When Zuma came into of­fice, he seemed to get this. He ap­pointed the well-re­spected Pravin Gord­han as fi­nance min­is­ter in 2009 and gave him the space to op­er­ate the Trea­sury with as much au­ton­omy as his pre­de­ces­sor, Trevor Manuel.

But rea­sons for con­cern arose late in Gord­han’s ten­ure as whis­pers be­gan about a strain in the re­la­tion­ship be­tween Zuma and the fi­nance de­part­ment. When Gord­han was not re­turned to his post af­ter last year’s elec­tions, the de­vel­op­ment was seen as a re­moval, not a de­ploy­ment of his skills to the lo­cal gov­ern­ment port­fo­lio.

But the as­cen­sion of Nene, who had served as deputy to Gord­han and Manuel, was re­as­sur­ing.

His acu­men, ex­pe­ri­ence and grav­i­tas more than made up for the fact that he was not a po­lit­i­cal heavy­weight like his pre­de­ces­sors. It dis­pelled fears that he could be bul­lied into mak­ing ir­re­spon­si­ble de­ci­sions by his peers or his prin­ci­pal.

His 18-month ten­ure was too brief to give him a proper mark for his per­for­mance. But the sen­ti­ment in po­lit­i­cal and busi­ness cir­cles was that he was the right man to guide the South African econ­omy through these choppy times and pre­vent us from spend­ing money we do not have.

But Zuma had other ideas. His un­cer­e­mo­ni­ous sack­ing of Nene and pro­mo­tion of some­one with all the pedi­gree of an El­ler­ines fur­ni­ture sales­man was tan­ta­mount to com­mit­ting eco­nomic trea­son.

Within min­utes, the rand lost 5% of its value and by the end of the week, it had lost 10%. The mar­kets also felt the pain of Zuma’s an­nounce­ment. Did the pres­i­dent care? Did he feel the need to calm neg­a­tive sen­ti­ment, douse the anger through­out South Africa and con­tain the con­fu­sion in the party’s se­nior ranks? Nyet!

The next time he was seen in pub­lic was when he ar­rived in Paris for the cli­mate change talks, wear­ing his trade­mark grin.

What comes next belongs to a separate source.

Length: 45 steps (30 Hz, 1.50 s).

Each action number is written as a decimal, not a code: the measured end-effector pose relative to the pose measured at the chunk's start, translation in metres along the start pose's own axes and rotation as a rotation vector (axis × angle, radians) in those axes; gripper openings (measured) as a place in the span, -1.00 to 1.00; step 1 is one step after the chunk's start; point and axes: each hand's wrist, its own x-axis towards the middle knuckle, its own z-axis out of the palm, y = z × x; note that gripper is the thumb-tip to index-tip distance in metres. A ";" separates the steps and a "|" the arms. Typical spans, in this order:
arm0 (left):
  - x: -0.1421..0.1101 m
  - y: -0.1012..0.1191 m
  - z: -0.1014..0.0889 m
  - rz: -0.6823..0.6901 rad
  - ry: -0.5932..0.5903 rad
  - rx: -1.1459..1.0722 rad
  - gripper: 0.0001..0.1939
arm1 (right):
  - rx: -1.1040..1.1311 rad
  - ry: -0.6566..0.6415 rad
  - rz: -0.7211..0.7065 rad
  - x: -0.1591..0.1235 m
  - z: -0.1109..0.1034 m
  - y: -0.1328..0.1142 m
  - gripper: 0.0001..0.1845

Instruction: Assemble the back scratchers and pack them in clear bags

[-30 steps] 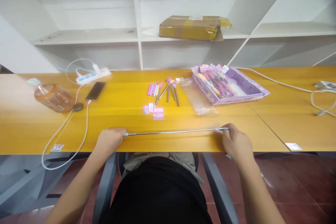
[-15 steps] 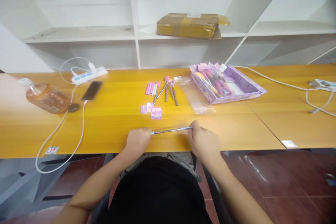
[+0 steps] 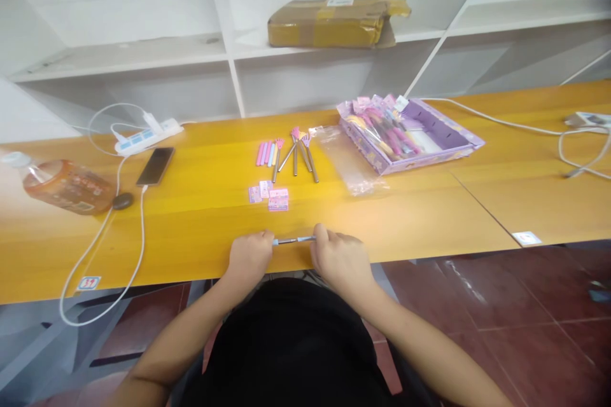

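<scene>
My left hand [image 3: 251,257] is closed around the light-blue left end of a telescopic back scratcher [image 3: 287,241]. Closed on its other end, my right hand [image 3: 341,261] hides the tip. A short metal section shows between my fists, over the table's front edge. Farther back lie several back scratcher heads on metal rods [image 3: 295,158], with pink, yellow and purple hand-shaped tips. Beside them is a row of pink, blue and yellow handle sleeves [image 3: 266,154]. Small printed cards [image 3: 278,200] lie nearer to me.
A purple tray [image 3: 429,162] with packaged back scratchers stands at the right, beside a clear plastic bag [image 3: 356,172]. Leftward are a phone [image 3: 155,166], a power strip [image 3: 150,137], cables and an orange drink bottle [image 3: 71,186]. A taped carton [image 3: 329,24] sits on the shelf.
My right hand has moved left toward my left hand, and the exposed rod between them is much shorter. The whole view has shifted and tilted slightly.
</scene>
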 end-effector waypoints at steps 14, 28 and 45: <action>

Zuma can grin be­cause he is con­fi­dent that once the noise has died down, he will con­tinue on his merry way, mis­gov­ern­ing the coun­try and en­rich­ing his fam­ily and friends. His es­cape from cen­sure has left South Africans feel­ing pow­er­less and hop­ing the peo­ple who cos­set him will catch a wake-up.

But how long will the peo­ple have to wait be­fore mem­bers of the ANC’s na­tional ex­ec­u­tive com­mit­tee, na­tional work­ing com­mit­tee and other struc­tures of the party re­alise this man is de­mol­ish­ing the re­pub­lic?

How long be­fore they see that the pres­i­dent is a ser­vant not of the peo­ple, but of greedy in­ter­ests? How long be­fore they ac­cept that South Africa can­not go on like this? What will it take be­fore they rein him in and tell him he will only com­plete his term on their terms?